## Task brief
After locating the line with "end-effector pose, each" in the data that follows, return it and every later line exactly, up to and including the line with "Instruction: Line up".

## Data provided
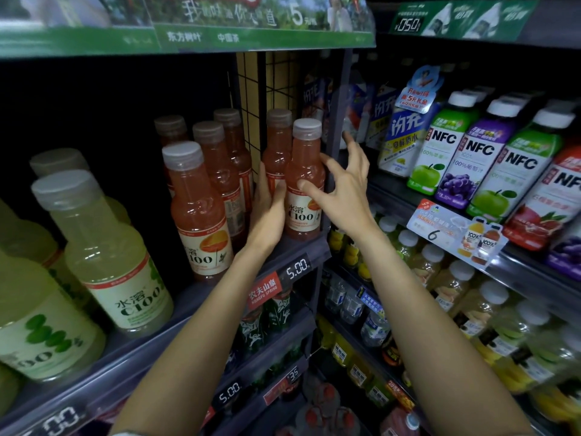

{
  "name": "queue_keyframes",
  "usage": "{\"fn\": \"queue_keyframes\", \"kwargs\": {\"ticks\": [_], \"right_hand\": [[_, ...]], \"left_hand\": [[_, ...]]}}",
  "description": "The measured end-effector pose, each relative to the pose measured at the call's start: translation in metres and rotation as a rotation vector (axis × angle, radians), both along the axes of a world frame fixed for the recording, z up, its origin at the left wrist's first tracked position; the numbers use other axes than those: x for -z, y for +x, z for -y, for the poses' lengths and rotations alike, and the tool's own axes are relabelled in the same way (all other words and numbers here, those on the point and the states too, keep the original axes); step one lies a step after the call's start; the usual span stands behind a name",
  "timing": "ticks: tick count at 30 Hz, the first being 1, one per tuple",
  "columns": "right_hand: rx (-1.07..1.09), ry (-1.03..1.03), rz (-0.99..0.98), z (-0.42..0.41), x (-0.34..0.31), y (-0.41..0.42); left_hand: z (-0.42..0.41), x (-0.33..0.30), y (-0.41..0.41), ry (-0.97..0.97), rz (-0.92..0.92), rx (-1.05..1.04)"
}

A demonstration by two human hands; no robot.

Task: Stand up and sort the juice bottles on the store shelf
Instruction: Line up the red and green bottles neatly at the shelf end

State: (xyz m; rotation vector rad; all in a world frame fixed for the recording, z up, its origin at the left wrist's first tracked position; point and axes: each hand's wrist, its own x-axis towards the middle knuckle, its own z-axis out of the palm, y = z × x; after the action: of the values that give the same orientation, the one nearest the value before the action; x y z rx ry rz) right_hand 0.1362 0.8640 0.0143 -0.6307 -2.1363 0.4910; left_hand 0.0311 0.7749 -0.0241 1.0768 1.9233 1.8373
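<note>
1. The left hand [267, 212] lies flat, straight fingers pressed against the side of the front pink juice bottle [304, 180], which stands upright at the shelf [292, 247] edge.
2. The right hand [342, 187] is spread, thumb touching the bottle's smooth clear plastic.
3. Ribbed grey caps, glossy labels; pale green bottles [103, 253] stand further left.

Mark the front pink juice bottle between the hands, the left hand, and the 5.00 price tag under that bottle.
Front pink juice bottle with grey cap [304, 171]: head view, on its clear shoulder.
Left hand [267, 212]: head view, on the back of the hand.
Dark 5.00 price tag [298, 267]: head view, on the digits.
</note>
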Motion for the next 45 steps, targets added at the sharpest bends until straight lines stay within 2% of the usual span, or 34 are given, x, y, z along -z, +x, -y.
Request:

## The answer
  "description": "The measured end-effector pose, each relative to the pose measured at the call's start: translation in metres and rotation as a rotation vector (axis × angle, radians), both along the axes of a world frame fixed for the recording, z up, its origin at the left wrist's first tracked position; the numbers use other axes than those: x for -z, y for +x, z for -y, for the poses' lengths and rotations alike, and the tool's own axes are relabelled in the same way (all other words and numbers here, those on the point and the states too, keep the original axes); step one lies a step after the call's start; the usual span stands behind a name",
  "timing": "ticks: tick count at 30 Hz, the first being 1, one per tuple",
  "columns": "right_hand: rx (-1.07..1.09), ry (-1.03..1.03), rz (-0.99..0.98), z (-0.42..0.41), x (-0.34..0.31), y (-0.41..0.42); left_hand: z (-0.42..0.41), x (-0.33..0.30), y (-0.41..0.41), ry (-0.97..0.97), rz (-0.92..0.92), rx (-1.05..1.04)"
}

A demonstration by two human hands; no robot.

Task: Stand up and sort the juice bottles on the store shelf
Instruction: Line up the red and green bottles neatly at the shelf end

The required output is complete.